In einem Offenen Brief protestieren BÜNDNIS 90/DIE GRÜNEN gegen die ab Januar 2008 vom Innenministerium geplante Kasernenunterbringung von Flüchtlingen. Auf dem Erlassweg sollen alle Asylbewerber nicht mehr nur drei Monate in der Zentralen Anlaufstelle (ZASt) Halberstadt untergebracht werden (wie bisher). Bis zu weiteren 12 Monaten (also insgesamt 15 Monate) bleiben alle Asylbewerber Sachsen-Anhalts in dieser Gemeinschaftsunterkunft in Halberstadt. CDU, SPD und FDP haben im Landtag diesen Vorschlag unterstützt.

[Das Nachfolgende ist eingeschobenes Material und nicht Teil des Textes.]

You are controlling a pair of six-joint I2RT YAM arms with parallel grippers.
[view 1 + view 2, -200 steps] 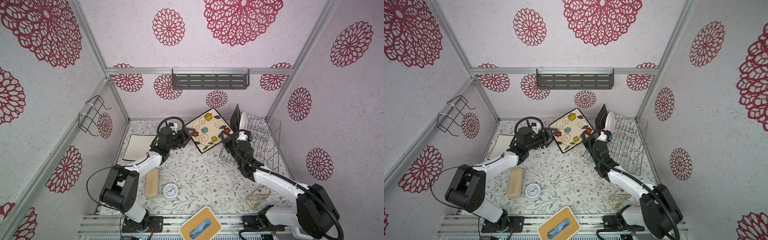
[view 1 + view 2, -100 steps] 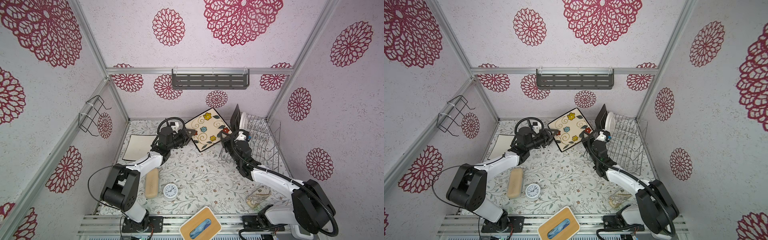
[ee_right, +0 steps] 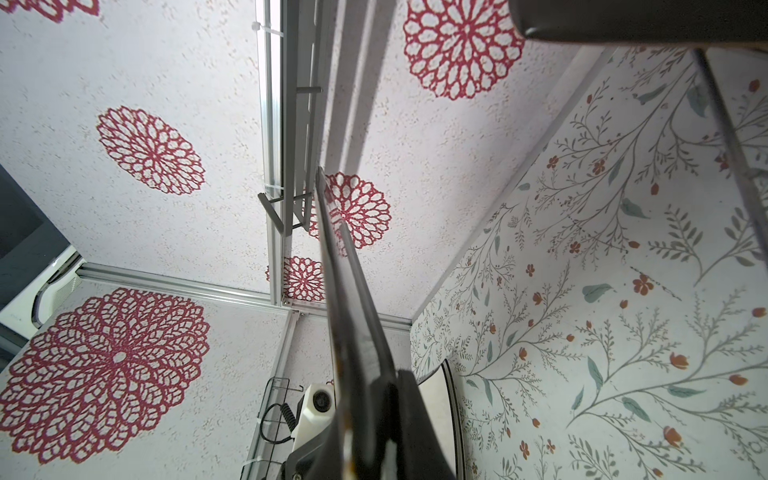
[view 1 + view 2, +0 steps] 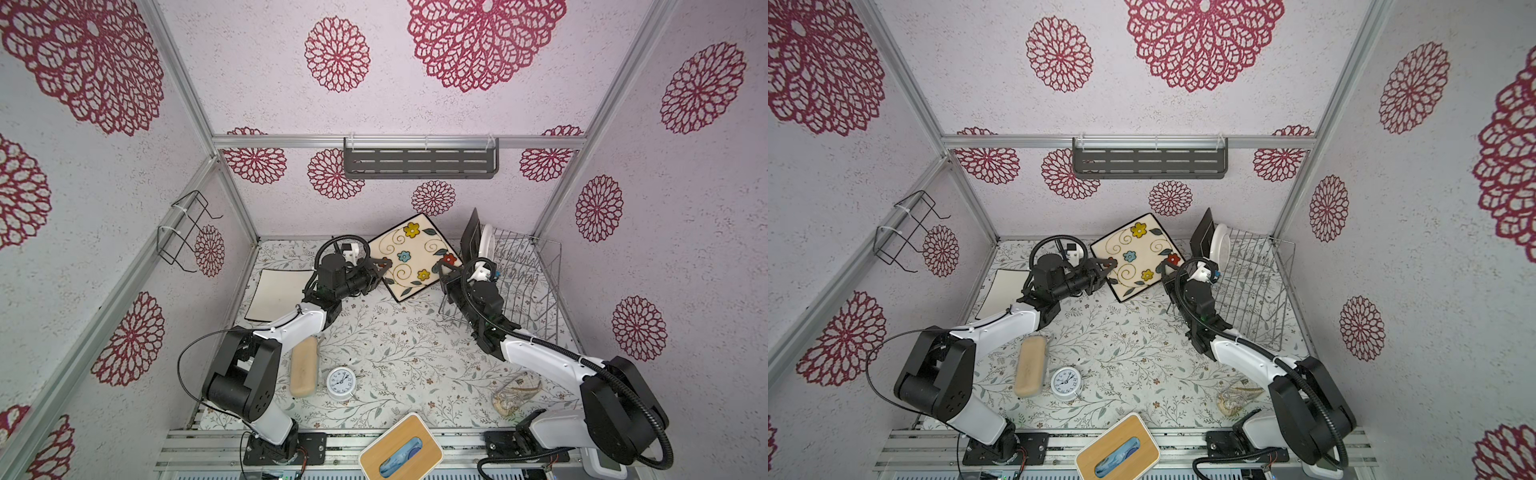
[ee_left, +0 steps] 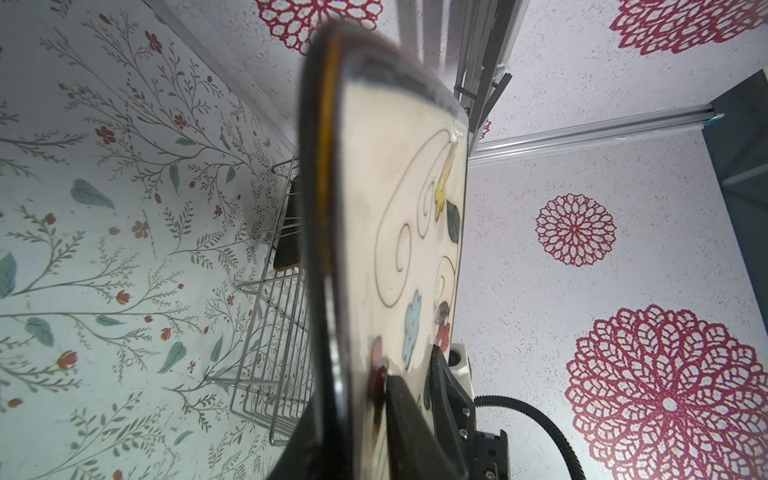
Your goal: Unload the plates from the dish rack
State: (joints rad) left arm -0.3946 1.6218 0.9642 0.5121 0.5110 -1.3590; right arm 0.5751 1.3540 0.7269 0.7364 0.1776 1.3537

"Von Flucht und Vertreibung traumatisierte Menschen werden in einer Kaserne untergebracht. Ihre Integration ist nicht mehr möglich", so der bündnisgrüne Landesvorsitzende Christoph Erdmenger. Begegnungen zwischen Deutschen und Ausländern seien ausgeschlossen. Erdmenger spricht in dem gemeinsamen Schreiben mit dem migrationpolitischen Sprecher der Partei, Razak Minhel, an Innenminister Holger Hövelmann von einem gravierenden Rückschritt für die Weltoffenheit von Sachsen-Anhalt. Vielen Menschen fehle diese Weltoffenheit, die in der globalisierten Welt von großer Bedeutung sei. "Sachsen-Anhalt ist damit für viele Fachkräfte, also Zuwanderer mit hohem Bildungsstand, nicht attraktiv."  Es sei unbedingt notwendig, den in vielerlei Hinsicht ungerechten Umgang mit Flüchtlingen in unserem Land zu ändern, heißt es weiter.